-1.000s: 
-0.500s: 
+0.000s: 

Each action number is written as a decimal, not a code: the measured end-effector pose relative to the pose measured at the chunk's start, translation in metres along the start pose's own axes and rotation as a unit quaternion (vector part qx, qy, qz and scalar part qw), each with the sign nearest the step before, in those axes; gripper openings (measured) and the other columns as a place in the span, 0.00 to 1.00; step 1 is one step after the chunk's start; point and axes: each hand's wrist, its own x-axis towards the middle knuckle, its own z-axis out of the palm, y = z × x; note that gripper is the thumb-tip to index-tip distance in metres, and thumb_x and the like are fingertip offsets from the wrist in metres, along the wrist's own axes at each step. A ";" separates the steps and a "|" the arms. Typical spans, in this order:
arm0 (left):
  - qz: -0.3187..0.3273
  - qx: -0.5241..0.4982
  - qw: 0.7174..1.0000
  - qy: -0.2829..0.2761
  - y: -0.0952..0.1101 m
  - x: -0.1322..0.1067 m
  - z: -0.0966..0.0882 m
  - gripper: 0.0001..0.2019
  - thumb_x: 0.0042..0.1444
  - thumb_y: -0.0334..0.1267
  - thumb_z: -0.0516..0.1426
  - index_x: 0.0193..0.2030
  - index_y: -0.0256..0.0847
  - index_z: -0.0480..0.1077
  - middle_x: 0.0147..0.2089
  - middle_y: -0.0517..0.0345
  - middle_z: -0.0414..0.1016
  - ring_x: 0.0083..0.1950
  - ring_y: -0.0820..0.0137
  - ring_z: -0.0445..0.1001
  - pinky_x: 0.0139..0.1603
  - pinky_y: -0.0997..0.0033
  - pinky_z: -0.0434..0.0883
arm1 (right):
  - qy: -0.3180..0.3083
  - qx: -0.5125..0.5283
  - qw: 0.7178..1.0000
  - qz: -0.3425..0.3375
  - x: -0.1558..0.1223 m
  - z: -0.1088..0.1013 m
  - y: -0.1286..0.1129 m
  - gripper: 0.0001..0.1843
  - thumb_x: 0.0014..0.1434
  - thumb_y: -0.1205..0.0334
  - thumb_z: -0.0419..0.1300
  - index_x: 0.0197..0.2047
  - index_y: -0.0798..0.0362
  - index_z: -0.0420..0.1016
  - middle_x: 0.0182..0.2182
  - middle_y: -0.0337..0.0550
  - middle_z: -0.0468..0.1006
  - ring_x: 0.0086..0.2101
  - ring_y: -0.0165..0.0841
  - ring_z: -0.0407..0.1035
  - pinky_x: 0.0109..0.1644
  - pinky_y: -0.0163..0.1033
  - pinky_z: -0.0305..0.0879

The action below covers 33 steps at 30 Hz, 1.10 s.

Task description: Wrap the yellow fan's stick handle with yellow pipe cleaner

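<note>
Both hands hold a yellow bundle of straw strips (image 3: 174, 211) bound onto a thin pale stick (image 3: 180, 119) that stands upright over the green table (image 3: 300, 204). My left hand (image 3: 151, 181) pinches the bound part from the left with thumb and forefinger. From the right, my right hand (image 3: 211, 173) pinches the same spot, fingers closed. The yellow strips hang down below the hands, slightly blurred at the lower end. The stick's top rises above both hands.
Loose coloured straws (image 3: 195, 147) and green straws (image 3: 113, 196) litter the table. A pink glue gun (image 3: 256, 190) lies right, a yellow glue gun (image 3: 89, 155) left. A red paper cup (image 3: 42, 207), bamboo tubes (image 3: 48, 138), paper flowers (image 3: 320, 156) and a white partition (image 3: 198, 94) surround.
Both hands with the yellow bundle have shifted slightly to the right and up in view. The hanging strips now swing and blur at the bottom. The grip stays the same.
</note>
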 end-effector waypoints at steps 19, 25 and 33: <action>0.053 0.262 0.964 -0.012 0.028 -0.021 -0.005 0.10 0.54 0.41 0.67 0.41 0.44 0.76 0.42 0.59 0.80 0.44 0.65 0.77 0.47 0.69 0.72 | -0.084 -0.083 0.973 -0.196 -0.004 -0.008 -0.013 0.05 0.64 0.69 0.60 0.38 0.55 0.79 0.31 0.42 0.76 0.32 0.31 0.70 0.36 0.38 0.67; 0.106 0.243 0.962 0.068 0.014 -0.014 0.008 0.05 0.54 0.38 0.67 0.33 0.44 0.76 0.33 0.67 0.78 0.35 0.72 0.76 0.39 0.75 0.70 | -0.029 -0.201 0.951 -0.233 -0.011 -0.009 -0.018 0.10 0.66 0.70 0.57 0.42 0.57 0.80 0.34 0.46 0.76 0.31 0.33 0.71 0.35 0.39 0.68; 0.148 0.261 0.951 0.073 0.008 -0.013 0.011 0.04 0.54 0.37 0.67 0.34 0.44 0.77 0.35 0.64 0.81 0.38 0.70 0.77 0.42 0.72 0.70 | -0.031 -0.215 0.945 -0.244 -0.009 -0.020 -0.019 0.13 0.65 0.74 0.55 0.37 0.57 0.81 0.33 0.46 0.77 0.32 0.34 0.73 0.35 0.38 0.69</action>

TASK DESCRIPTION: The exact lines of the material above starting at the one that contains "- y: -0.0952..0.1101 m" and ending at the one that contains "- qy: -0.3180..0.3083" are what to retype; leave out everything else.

EXPECTED ANSWER:
  - y: -0.0952..0.1101 m
  - x: -0.1322..0.1067 m
  - z: -0.0966..0.0882 m
  - gripper: 0.0001..0.2019
  - thumb_x: 0.0042..0.1444
  - thumb_y: -0.0334..0.1267
  - thumb_z: -0.0516..0.1426
  - index_x: 0.0193..0.2030
  - index_y: -0.0256..0.0847
  - index_z: -0.0480..0.1077
  - middle_x: 0.0147..0.2089
  - middle_y: -0.0517..0.0345
  - middle_z: -0.0414..0.1016
  - ring_x: 0.0083..0.1950
  - ring_y: -0.0820..0.0137
  - ring_z: -0.0445..0.1001
  - pinky_x: 0.0139..0.1603
  - pinky_y: -0.0997..0.0033
  - pinky_z: -0.0434..0.0883
arm1 (right):
  - qy: -0.3180..0.3083

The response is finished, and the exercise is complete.